How do we help them trust in Christ's power, how do we help them get past the previous pain to once again confront conflict and thus make peace?
STAN in TN
Date: 22 Mar 2001
Time: 16:18:05
If we follow the psalmist and the prodigal son story and forgive the ones who have harmed us, then the process of forgiving is a burden removed and we become anew creation. Hopefully, my sermon will be an expereince of forgiving another and sensing that burden removed and becoming a new creation. Sam in SC
Date: 22 Mar 2001
Time: 19:31:16
Jesus came and taught us that God is unconditional love. And people who needed to be healed came to him, and the outcasts were drawn to him, and those who heard the truth were amazed. Not everyone liked his message. He was crucified for it.
Today young teens in school who befriend outcasts are in danger of being marked as outcasts themselves. People who search out and invite the unlovable to church are in danger of being ostracized by friends and family. There are those who are drawn to Christ's message of unconditional love. Others want to hear about judgment and hell, fire, and damnation. They are like the older son and wnat to see those who don't measure up get the judgment they deserve.
Those who preach, teach, and practice unconditional love are crucified. Do we really want to be ambassadors for Christ?
CarolLion in Carolina
Date: 24 Mar 2001
Time: 16:37:00
Since I wrote my first comment, I have been thinking alot about what it would take to be a reconciler. Yes, Stan, we avoid conflict because of previous pain. Bad experiences of the past have taught me avoidance is a safer plan. I don't want to be hurt, and I'm convinced by my past experiences that I will be hurt if I am involved in conflict. Or, I'm terrified of the anger that may be unleashed against me. I might be destroyed.
Date: 24 Mar 2001
Time: 16:46:20
...I might be destroyed.
Somehow I'm supposed to act AS IF I can't really be hurt. When am I going to rest so thoroughly in God's care that I believe I can't really be hurt?

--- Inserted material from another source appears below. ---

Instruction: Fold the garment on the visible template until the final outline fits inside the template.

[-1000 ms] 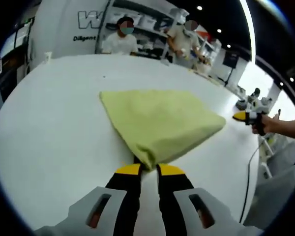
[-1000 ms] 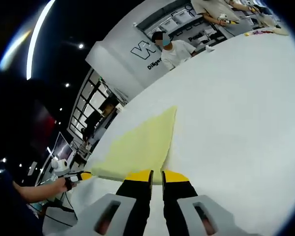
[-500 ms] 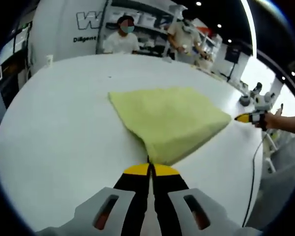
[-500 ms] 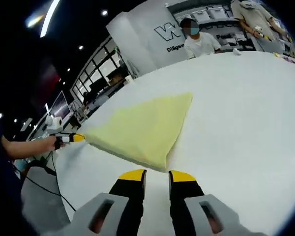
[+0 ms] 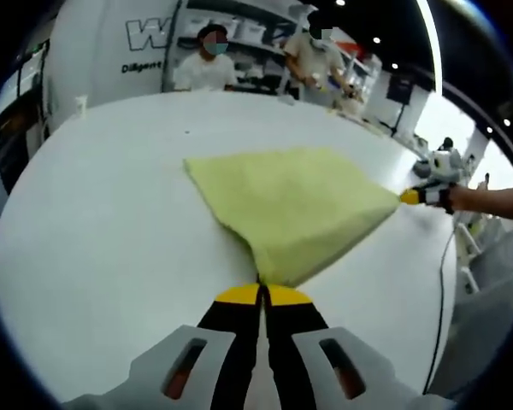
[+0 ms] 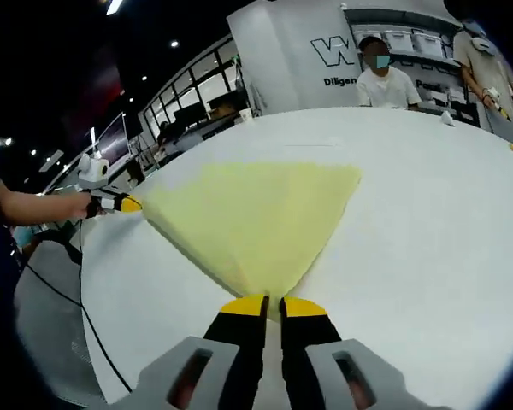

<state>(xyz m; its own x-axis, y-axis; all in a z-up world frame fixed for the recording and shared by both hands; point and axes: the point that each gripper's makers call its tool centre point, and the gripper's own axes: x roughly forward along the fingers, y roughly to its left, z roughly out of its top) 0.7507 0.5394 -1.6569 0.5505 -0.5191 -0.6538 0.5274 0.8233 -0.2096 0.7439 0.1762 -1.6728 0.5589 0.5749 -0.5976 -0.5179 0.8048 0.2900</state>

I do get to that place sometimes, when I'm relatively unthreatened, or when the other person's pain is so great, I just have to get in there with them. So I know it's possible to get past my fear.

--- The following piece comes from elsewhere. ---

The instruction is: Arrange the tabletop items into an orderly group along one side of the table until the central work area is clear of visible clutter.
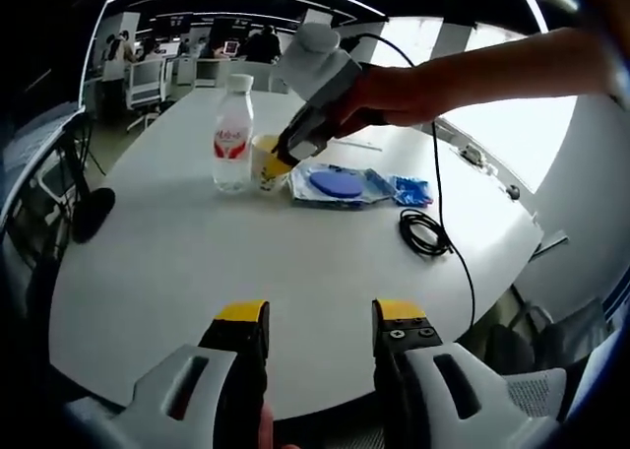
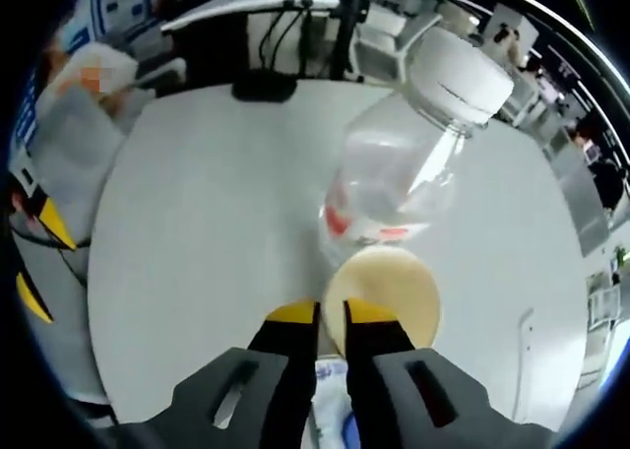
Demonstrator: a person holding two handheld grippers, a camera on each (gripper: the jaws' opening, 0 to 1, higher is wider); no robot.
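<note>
Right gripper (image 2: 332, 316) on cup (image 2: 386, 296) rim

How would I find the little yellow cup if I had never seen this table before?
Start at the white round table and find the clear water bottle with the white cap and red label, standing upright. The yellow paper cup stands right beside it, with the right gripper closed on its rim. It is the one open, cream-coloured container, unlike the flat blue packets lying next to it.

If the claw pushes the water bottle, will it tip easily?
Probably yes. The water bottle stands tall and narrow, so a high push may topple it. It looks clear, perhaps nearly empty, so light. The yellow cup stands close beside it and might be knocked.
</note>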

What I do have to accept is that I don't have to be afraid I'll get hurt, but I do have to be ready to CHANGE. I'm going to have to be something NEW, which means the old is going to pass away. OOPS, I have trouble with that too! When the old passes away, my world is destroyed, and I'm going to have to tolerate chaos until the new order arrives. I hate it when that happens.
Enter the older sibling as myself in the gospel reading. I've got the world figured out, and how to act, how I should get rewarded, who gets it in the neck. You means I have to give all that up? The rules have changed? Or I never got the rules right to begin with? DANG! I'm going to have to be a new creation (and that hurts).